DESCRIPTION OF THE TASK:
Reproduce verbatim the lines of the material below, starting at the line with "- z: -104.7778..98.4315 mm" and ending at the line with "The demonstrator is", both inclusive; skip the rest.
[[ PROVIDED ENTRIES, beginning ]]
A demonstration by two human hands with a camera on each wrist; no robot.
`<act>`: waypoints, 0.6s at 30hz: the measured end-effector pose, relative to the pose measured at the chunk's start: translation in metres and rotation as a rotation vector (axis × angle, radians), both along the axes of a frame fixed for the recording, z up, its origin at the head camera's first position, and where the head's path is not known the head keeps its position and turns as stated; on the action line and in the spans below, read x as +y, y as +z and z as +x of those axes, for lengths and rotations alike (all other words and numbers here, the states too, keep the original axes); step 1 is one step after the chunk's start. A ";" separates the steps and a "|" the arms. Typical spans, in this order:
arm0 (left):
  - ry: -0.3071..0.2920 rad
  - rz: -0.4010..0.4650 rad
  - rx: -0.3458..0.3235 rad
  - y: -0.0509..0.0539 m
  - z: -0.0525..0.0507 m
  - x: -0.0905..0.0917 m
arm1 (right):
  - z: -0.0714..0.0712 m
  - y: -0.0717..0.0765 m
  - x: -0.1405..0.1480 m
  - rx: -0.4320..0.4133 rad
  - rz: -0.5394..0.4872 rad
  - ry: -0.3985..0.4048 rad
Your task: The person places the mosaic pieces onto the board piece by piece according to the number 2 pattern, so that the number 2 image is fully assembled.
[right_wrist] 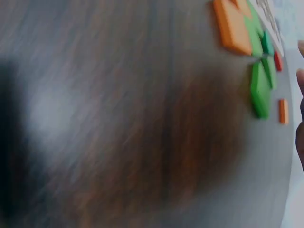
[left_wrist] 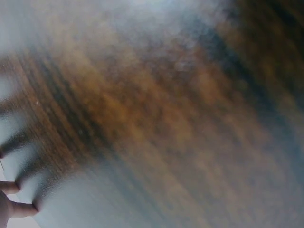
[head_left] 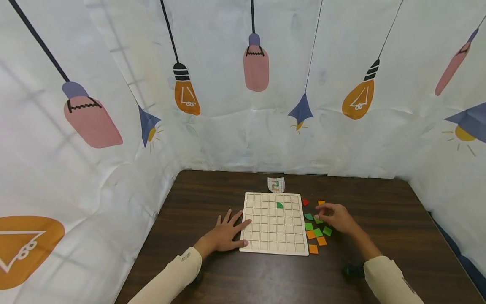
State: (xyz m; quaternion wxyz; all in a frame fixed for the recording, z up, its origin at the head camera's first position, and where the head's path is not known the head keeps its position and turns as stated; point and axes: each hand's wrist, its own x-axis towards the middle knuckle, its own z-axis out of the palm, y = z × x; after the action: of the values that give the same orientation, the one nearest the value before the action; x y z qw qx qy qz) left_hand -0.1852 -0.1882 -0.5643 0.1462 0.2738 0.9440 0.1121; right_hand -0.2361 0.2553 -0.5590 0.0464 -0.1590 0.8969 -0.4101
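A pale square grid board (head_left: pixel 273 249) lies on the dark wooden table, with one dark green quarter-round tile (head_left: pixel 279 205) in its upper part. My left hand (head_left: pixel 224 234) is spread flat at the board's left side, thumb and a fingertip resting on its edge. To the right of the board, my right hand (head_left: pixel 337 217) reaches over the loose tiles. Its thumb and forefinger are apart, close by a light green tile (head_left: pixel 318 221); whether they touch it is unclear. In the right wrist view, fingertips (right_wrist: pixel 300 76) show only at the edge, beyond a green tile (right_wrist: pixel 260 90).
Orange tiles (head_left: pixel 313 249), green tiles (head_left: pixel 327 231), a dark green rounded tile (head_left: pixel 309 216) and a red tile (head_left: pixel 305 202) lie along the board's right side. A small printed pattern card (head_left: pixel 276 185) lies behind the board. A lamp-patterned white cloth (head_left: pixel 235 139) hangs around the table.
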 end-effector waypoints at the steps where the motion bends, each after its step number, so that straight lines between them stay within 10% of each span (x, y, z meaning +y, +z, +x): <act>1: 0.000 0.001 -0.001 0.000 0.000 0.000 | 0.001 -0.001 0.003 0.002 0.014 0.001; 18: -0.002 -0.002 -0.006 -0.002 -0.001 -0.001 | 0.005 -0.024 0.014 0.016 0.127 0.007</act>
State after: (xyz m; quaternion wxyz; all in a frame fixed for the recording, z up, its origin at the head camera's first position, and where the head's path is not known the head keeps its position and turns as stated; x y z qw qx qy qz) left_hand -0.1859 -0.1888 -0.5666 0.1494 0.2745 0.9433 0.1120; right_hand -0.2310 0.2689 -0.5827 0.0508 -0.1622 0.9207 -0.3512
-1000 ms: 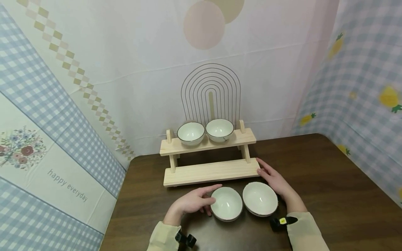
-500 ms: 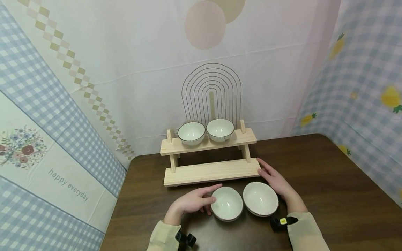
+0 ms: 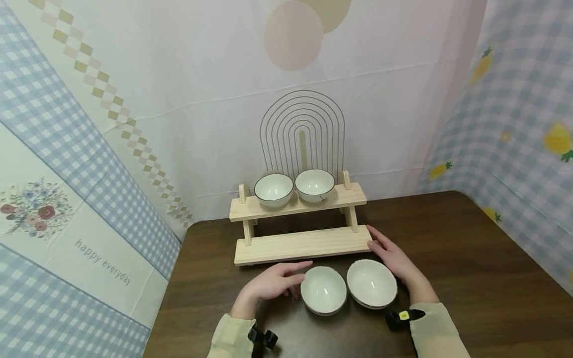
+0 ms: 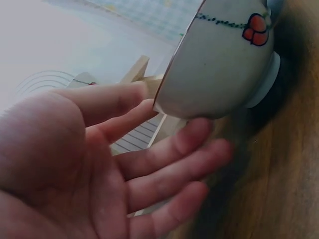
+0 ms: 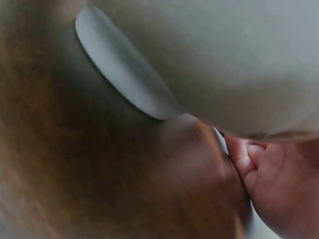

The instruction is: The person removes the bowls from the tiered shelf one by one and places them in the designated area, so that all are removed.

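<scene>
Two white bowls stand on the table in front of a wooden two-tier rack: a left bowl (image 3: pixel 324 291) and a right bowl (image 3: pixel 371 284). Just left of the left bowl is my left hand (image 3: pixel 271 284), its fingers loosely spread; in the left wrist view the fingertips lie close by the bowl (image 4: pixel 219 64), which bears a red painted motif. Whether they still touch it, I cannot tell. My right hand (image 3: pixel 394 257) rests its fingertips at the right end of the lower shelf (image 3: pixel 304 244), behind the right bowl. In the right wrist view a bowl (image 5: pixel 239 64) hides most of that hand.
On the upper shelf (image 3: pixel 241 211) sit two more dark-rimmed bowls, a left one (image 3: pixel 274 190) and a right one (image 3: pixel 315 185). Behind the rack hangs a white printed cloth (image 3: pixel 215 124). Brown table (image 3: pixel 447 238) surface extends on both sides.
My left hand has drawn slightly left, its thumb coming off the inside of the left bowl. The right hand and all the bowls have stayed in place.
</scene>
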`<state>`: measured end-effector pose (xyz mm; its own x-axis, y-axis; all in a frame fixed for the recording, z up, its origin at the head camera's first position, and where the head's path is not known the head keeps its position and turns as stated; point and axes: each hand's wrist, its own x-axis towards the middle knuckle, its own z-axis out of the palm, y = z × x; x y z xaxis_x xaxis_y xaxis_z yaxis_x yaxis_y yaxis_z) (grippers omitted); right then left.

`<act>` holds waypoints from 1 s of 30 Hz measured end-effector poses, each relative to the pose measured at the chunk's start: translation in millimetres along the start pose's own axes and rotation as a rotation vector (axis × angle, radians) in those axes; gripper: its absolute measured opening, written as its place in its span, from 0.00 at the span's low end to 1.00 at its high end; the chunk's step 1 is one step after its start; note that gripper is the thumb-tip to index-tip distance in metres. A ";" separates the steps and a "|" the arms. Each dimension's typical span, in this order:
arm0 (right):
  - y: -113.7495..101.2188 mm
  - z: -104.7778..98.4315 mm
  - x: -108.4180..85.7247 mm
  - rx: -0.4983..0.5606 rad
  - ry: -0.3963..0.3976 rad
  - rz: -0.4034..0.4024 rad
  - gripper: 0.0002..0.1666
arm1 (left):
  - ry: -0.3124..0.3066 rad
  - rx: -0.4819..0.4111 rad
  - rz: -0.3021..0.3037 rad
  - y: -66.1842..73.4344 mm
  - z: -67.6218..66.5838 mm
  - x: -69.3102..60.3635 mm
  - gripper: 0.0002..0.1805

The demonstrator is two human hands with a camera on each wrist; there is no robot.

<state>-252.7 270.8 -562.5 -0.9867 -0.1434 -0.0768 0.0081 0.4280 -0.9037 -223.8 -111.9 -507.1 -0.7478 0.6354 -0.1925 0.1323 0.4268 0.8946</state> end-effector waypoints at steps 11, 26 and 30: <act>0.8 3.2 0.6 -0.018 -0.007 0.020 0.44 | 0.237 -0.132 0.046 -5.7 -9.2 4.6 0.21; -3.2 -0.1 -0.9 -0.021 -0.016 0.012 0.45 | 0.568 -0.165 0.123 20.6 -50.3 6.6 0.17; -5.2 -0.2 -1.1 -0.019 -0.020 0.023 0.46 | 0.680 -0.236 0.154 31.3 -67.4 6.3 0.17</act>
<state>-251.7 268.8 -557.7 -0.9829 -0.1510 -0.1055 0.0271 0.4484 -0.8934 -268.2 -137.9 -453.2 -0.9805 0.1048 0.1659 0.1818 0.1661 0.9692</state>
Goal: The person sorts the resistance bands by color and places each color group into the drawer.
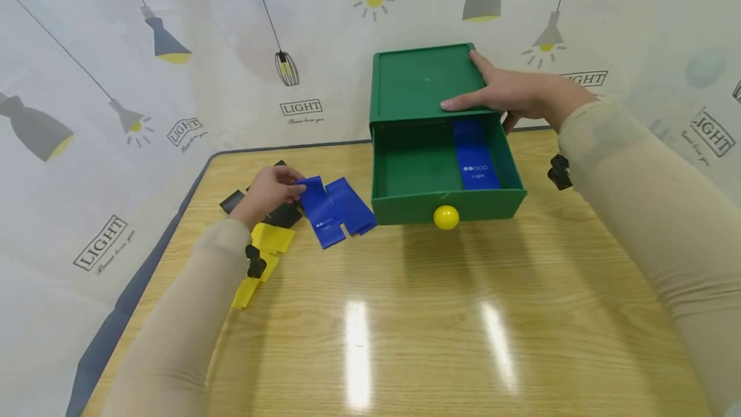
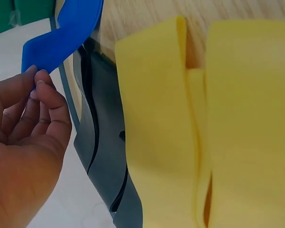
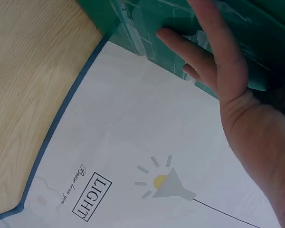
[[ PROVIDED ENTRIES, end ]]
SOLUTION TO THIS PROBLEM:
  - z: -104.7778..98.4315 mm
  - x: -108.4180..85.7247 mm
  - rx: -0.4983..0.5606 rad
  - ry: -0.3963..0.3976 rad
  - rz: -0.4034..0.4024 rad
  - gripper: 0.0002..0.1666
arm1 (left):
  - ry: -0.3124..0.3066 rad
  - rx: -0.4819..0.4111 rad
  - rz: -0.3021..0.3037 rad
  - y: -66.1842..73.4344 mm
  - z: -67.6218..66.5838 mm
  - x: -69.3102..60.3635 mm
  - gripper: 0.0002..0.1805

The demonstrator is two human hands with a camera on each wrist; there is no robot.

What precedes this is the full answer.